Travels in a dessicated landscape

Up from the cold and rainy Cape to a bleached and scoured Highveld. The incongruity of peach and almond trees with their fragile blossom against the kopjes and blackened thorn trees, the hard granite and corrugated iron. Talking the politics of the Gautrain project, the rescue of indigenous healing herbs, looking at art at David Krut – 

Then up in a small plane to Madikwe, below me that distinctive cartography that always reminds me of arid astral traveling, the symbolic geometrics of the highways and power lines of the industrial-militry complex that is modern South Africa; the dams, fields, farmlands, fallow lands, over-cropped lands, silos, drainage ditches of agriculture, the glint of water and rooftops like metal shields; the kraals and winding contours roads, dirt roads, paths, burial sites, rivers and dried-up river beds; the trees like scattered peppercorns, the grey and brown stretched of sandy scrub, unpopulated, empty, uninhabitable. Made uninhabitable. Mapmaking from the twin desires of desire and regret, belonging and exile. Reading the lnd from the air, the element of Hermes the winged messenger, the go-away bird, the passenger in flight – from where? To where?
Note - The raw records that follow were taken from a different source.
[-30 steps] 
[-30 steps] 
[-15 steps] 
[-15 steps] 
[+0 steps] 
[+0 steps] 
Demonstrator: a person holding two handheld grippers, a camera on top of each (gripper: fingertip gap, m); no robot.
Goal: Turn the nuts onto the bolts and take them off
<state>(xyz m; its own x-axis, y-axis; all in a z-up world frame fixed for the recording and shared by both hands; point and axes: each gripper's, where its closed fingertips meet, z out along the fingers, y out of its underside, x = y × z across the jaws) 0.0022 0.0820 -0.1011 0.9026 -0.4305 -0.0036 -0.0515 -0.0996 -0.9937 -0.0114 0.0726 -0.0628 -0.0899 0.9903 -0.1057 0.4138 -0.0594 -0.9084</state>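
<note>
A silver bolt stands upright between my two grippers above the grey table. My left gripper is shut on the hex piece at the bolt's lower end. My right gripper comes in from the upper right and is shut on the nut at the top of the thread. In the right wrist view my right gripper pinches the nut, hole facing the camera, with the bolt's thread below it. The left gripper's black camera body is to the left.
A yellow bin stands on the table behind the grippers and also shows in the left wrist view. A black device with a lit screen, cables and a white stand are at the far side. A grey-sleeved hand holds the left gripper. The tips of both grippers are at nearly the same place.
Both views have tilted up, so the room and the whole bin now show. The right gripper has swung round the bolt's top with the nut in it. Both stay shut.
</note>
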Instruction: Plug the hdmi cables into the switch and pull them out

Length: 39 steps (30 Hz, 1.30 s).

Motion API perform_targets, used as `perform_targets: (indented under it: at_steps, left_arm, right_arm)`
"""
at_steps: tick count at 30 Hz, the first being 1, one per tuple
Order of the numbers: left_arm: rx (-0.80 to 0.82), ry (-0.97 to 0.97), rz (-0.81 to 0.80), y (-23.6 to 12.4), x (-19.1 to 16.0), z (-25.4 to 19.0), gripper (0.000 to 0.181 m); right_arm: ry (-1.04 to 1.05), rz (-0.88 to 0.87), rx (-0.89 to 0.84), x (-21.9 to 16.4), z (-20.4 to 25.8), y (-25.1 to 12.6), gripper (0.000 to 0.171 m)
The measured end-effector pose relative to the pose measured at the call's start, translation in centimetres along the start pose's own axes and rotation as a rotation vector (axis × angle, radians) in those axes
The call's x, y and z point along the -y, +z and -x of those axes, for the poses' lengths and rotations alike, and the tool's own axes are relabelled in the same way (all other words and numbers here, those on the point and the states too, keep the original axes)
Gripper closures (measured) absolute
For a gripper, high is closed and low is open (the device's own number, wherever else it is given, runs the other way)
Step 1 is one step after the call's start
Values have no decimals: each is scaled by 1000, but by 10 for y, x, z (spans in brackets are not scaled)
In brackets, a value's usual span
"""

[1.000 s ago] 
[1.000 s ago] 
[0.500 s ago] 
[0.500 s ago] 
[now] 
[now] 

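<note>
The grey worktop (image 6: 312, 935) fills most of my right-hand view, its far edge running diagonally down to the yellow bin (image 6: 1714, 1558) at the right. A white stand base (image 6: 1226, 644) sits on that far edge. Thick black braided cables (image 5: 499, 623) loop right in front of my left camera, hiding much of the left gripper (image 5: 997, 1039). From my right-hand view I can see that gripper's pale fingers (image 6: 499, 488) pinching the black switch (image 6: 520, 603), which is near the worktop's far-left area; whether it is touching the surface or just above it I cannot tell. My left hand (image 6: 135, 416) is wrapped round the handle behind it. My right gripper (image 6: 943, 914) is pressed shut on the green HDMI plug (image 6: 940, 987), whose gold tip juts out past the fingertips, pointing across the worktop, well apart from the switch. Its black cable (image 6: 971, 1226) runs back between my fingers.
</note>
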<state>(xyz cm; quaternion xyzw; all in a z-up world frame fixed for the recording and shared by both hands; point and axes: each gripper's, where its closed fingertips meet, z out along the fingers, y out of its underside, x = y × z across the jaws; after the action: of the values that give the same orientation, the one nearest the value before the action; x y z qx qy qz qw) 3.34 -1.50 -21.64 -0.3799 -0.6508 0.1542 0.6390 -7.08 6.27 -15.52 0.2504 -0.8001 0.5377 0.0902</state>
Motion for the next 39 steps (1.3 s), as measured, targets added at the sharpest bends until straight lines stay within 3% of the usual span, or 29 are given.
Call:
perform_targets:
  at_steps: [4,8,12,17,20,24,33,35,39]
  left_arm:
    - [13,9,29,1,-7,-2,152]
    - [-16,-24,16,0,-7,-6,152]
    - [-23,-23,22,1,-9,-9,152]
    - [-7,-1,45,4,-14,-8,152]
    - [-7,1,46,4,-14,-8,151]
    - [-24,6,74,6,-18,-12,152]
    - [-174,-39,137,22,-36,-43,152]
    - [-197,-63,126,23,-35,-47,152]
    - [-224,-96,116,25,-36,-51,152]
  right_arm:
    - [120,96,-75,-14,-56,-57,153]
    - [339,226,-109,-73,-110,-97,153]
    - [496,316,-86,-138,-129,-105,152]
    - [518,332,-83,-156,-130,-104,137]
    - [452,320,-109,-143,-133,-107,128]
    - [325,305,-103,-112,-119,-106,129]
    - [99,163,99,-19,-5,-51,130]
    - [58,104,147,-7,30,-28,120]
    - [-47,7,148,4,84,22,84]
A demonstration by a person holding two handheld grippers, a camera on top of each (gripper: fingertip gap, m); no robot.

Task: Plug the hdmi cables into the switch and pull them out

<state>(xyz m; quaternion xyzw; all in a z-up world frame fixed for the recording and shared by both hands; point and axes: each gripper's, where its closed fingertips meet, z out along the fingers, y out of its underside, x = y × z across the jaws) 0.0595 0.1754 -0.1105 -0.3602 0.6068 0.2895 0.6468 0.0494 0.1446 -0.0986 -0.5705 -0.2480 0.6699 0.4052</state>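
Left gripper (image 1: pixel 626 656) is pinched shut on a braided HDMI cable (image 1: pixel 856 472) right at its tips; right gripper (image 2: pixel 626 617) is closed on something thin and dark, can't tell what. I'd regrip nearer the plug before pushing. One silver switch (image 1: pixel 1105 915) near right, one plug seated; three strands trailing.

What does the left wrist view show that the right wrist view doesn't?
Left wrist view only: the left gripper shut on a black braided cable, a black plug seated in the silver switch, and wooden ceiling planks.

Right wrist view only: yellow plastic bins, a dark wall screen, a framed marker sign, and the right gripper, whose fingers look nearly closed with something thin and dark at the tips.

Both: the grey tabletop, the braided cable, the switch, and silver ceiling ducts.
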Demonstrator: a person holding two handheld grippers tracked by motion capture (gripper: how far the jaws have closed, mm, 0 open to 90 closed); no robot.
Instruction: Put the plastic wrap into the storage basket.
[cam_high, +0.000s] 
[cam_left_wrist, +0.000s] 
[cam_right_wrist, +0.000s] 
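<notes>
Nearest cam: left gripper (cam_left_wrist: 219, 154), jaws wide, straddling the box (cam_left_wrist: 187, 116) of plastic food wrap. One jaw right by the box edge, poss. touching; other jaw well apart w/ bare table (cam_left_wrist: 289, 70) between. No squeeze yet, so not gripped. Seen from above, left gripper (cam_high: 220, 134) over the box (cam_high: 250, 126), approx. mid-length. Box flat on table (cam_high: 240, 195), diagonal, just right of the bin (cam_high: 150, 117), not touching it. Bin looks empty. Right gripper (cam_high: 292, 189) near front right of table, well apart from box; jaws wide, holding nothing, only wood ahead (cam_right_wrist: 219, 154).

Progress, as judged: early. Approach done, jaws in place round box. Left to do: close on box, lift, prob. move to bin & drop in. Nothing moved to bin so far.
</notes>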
Bumping down into the clearing. Into Madikwe, the landscape that is now renamed and repackaged as a luxury game reserve but remains for me the poverty of Mrabastad, the refugees of Gaberone and stories of Bessie Head, strangest and most tormented of writers, the misappropriated wealth of the platinum mines of Bophutatstswana ‘homeland’, the old farmlands of the Groot Marico described in the literature of Herman Charles Bosman.

‘The Marico was an unhealthy place to be in, he reflected. The sun and the stones and the thorn-trees. It was maddening. Nothing but thorn-trees and stones and the sun. It was a good country to come to once in a while. But you hadn’t to stay long. And you must have company.’